Quality statement 7: Core treatments before referral for consideration of joint surgery

Quality statement

Adults with osteoarthritis are supported with non‑surgical core treatments for at least 3 months before any referral for consideration of joint surgery.

Rationale

Core treatments for adults with osteoarthritis are: verbal and written information to support a better understanding of the condition, activity and exercise, and weight loss if the person is overweight or obese. Core treatments support the person to self‑manage their condition and help to relieve symptoms. It is therefore important that these treatments are tried before a surgical solution is explored. Currently a relatively low proportion of people referred for possible joint surgery progress to hip or knee replacements, and ensuring that core treatments are tried first will help to reduce referrals that may not be needed. People who do go on to have surgery are likely to have improved outcomes if core treatments are undertaken pre‑operatively.

Quality measures

Structure

Evidence of local arrangements to ensure that adults with osteoarthritis are supported with non‑surgical core treatments for at least 3 months before any referral for consideration of joint surgery.

Data source: Local data collection.

Process

Proportion of adults with osteoarthritis referred for consideration of joint surgery who were supported with non‑surgical core treatments for at least 3 months.

Numerator – the number in the denominator who were supported with non‑surgical core treatments for at least 3 months.

Denominator – the number of adults with osteoarthritis referred for consideration of joint surgery.

Data source: Local data collection.

What the quality statement means for service providers, healthcare professionals and commissioners

Service providers (GPs, community healthcare providers and hospitals) ensure that policies and processes are in place so that adults with osteoarthritis are not referred for consideration of joint surgery until they have been supported with non‑surgical core treatments for at least 3 months. Hospitals should provide information to commissioners about inappropriate referrals and referrals for people who have not been offered 3 months of core treatments.

Healthcare professionals ensure that they do not refer adults with osteoarthritis for consideration of joint surgery until the person has been supported with non‑surgical core treatments for at least 3 months.

Commissioners (clinical commissioning groups and NHS England) ensure that they commission services in which adults with osteoarthritis are not referred for consideration of joint surgery until they have been supported with non‑surgical core treatments for at least 3 months. Commissioners should consider audits of people referred for consideration of joint surgery to ensure that the patient record shows that they were supported with core treatments for at least 3 months before referral.

What the quality statement means for patients, service users and carers

Adults with osteoarthritis are given information, and are advised and supported to exercise and (if appropriate) lose weight to help with joint pain and stiffness, for at least 3 months before any referral for possible joint surgery.

Source guidance

  • Osteoarthritis (2014) NICE guideline CG177, recommendations 1.2.5 (key priority for implementation) and 1.6.1, and expert opinion

Definitions of terms used in this quality statement

Core treatments

Core treatments for osteoarthritis include:

  • ongoing verbal and written information about the condition and its management

  • advice on physical activity and exercise for muscle strengthening and general fitness

  • support to lose weight if the person is overweight or obese.

[Adapted from Osteoarthritis (NICE guideline CG177) recommendations 1.2.5, 1.3.1, 1.4.1 (key priorities for implementation) and 1.4.3]

Support with non‑surgical core treatments

Healthcare professionals will need to make a judgement about the best way to encourage people to participate in exercise, because this will vary for each person depending on their needs, circumstances and self‑motivation, and may change over time. Support to increase physical activity and exercise will include advice and information, which may include information about local services such as physiotherapy or exercise classes, groups and facilities.

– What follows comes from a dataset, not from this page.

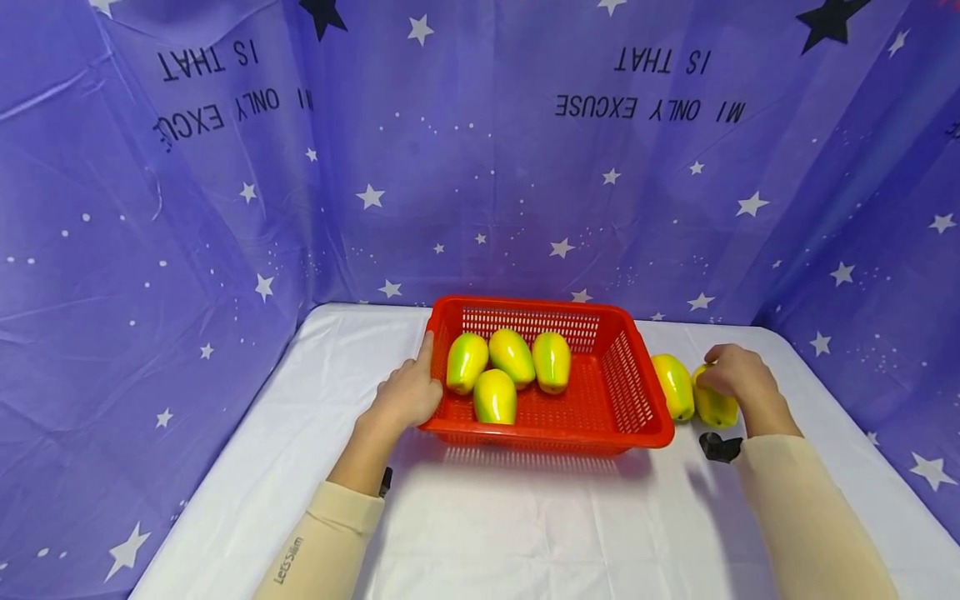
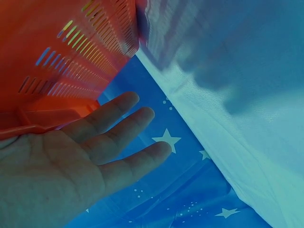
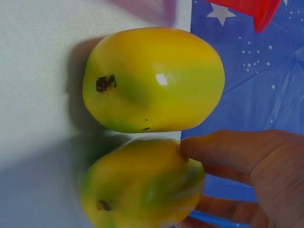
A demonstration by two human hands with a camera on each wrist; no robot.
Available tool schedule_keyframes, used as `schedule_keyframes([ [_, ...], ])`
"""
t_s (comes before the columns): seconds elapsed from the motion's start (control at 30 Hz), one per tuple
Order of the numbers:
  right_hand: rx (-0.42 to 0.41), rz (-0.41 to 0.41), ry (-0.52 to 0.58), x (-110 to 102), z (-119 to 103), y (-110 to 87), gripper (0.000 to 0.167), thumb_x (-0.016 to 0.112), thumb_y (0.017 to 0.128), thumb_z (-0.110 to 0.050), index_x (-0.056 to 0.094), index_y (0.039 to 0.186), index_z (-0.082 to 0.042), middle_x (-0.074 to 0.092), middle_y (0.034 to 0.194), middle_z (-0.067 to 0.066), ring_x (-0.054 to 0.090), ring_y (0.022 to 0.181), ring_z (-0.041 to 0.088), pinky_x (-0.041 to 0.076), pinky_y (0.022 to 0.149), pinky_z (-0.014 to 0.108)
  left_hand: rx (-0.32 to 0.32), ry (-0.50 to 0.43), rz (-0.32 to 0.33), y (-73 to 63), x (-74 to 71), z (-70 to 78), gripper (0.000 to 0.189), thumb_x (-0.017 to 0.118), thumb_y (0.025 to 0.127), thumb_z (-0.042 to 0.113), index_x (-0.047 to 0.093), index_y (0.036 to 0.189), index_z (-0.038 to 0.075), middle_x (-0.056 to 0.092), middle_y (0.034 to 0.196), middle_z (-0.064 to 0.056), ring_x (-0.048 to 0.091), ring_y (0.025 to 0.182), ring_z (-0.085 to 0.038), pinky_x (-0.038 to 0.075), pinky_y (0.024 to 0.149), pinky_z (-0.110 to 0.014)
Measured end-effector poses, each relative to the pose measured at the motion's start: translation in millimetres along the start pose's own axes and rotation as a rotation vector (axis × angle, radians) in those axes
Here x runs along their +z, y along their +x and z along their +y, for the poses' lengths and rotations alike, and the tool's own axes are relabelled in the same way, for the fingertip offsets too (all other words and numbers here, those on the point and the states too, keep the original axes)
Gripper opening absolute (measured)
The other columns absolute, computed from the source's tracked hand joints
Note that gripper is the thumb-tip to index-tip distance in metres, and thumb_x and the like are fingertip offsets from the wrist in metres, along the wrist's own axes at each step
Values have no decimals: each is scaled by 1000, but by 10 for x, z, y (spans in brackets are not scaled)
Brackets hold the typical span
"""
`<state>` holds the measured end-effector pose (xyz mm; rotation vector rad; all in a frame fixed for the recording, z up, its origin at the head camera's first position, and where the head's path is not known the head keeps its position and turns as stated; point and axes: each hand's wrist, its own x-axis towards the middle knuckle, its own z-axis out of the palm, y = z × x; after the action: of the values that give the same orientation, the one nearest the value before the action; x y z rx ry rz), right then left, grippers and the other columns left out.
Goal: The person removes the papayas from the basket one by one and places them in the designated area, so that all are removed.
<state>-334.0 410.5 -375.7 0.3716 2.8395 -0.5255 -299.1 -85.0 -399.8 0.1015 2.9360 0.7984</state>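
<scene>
A red plastic basket [image 1: 592, 408] stands on the white cloth with several yellow-green mangoes [image 1: 552, 362] inside. My left hand [image 1: 408, 393] rests at its left rim, the index finger straight along the edge. In the left wrist view, the hand's other fingers [image 2: 128, 166] stretch out loosely beneath the rim, apart from the basket wall [image 2: 52, 28]; thumb and index are hidden there. Right of the basket lie two more mangoes. My right hand [image 1: 742, 379] grips the outer mango [image 3: 142, 185] at its far end between thumb and fingers. The inner mango [image 3: 156, 80] lies beside it, untouched.
Purple star-patterned cloth [image 1: 480, 167] hangs behind and at both sides of the table. White cloth [image 1: 525, 533] covers the tabletop in front of the basket. A black piece [image 1: 720, 447] shows at the right wrist.
</scene>
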Motion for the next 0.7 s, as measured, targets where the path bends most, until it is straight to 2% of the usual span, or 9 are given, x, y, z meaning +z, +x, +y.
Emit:
schedule_keyframes([
  [0.2,-30,42,-23,-52,-48,-29,65,67,90,-24,48,142,9,50,136,40,52,114,55,45,97,71,-1,-7,-6,14,-13,11,83,42,95,20,4,168,17,57,138,-24,59,120,-44,43,101,-66],
  [0.37,-36,133,-41,-77,-179,-56,64,65,93,-30,49,142,8,51,137,39,51,117,56,47,94,70,1,-5,-10,16,-21,4,83,42,95,20,4,168,16,57,140,-25,59,121,-45,42,101,-68],
  [0.57,-88,298,-54,-101,-543,-113,61,55,97,-37,52,142,3,54,137,37,54,117,56,52,86,68,-1,-10,-8,12,-31,0,83,42,95,20,4,168,17,56,140,-25,58,122,-46,41,102,-68],
  [0.7,-171,315,-43,-133,-829,-172,60,53,99,-42,54,143,-2,56,138,36,56,118,57,52,86,68,-4,-18,-11,6,-23,0,82,42,95,20,4,168,17,56,141,-24,58,123,-46,41,102,-68],
])
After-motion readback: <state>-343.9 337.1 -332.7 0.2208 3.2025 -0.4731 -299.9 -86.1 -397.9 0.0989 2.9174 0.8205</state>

Support to help someone with osteoarthritis to lose weight should focus on diet and physical activity, and may also include pharmacological and surgical interventions. The level of support should be determined by the person's needs, and be responsive to changes over time. Weight management programmes should be delivered by a trained professional. They should include behaviour change strategies to increase physical activity and encourage healthy eating. Pharmacological and surgical treatment options should be considered only after dietary, exercise and behavioural approaches have been tried and evaluated.

[Adapted from Osteoarthritis (NICE guideline CG177) recommendations 1.2.5, 1.4.1 (key priorities for implementation) and 1.4.3, and Obesity: identification, assessment and management of overweight and obesity in children, young people and adults (NICE guideline CG189) recommendations 1.2.11, 1.4.1, 1.4.4 and 1.10.1, and expert opinion]

Equality and diversity considerations

Healthcare professionals should take into account cultural and communication needs (including any learning disabilities) when providing information and support for adults with osteoarthritis. This should include providing printed information for people who cannot access information online and providing information in accessible large print and easy read formats where needed.

All adults with osteoarthritis should be encouraged to exercise. If age, comorbidities, pain severity or disability are seen as a barrier, the person may need specific advice and support to encourage participation, and should be advised that exercise may improve their symptoms.

When referring adults with osteoarthritis to a weight loss service, any potential difficulties in accessing services, which may include distance, disability and financial obstacles, should be taken into account.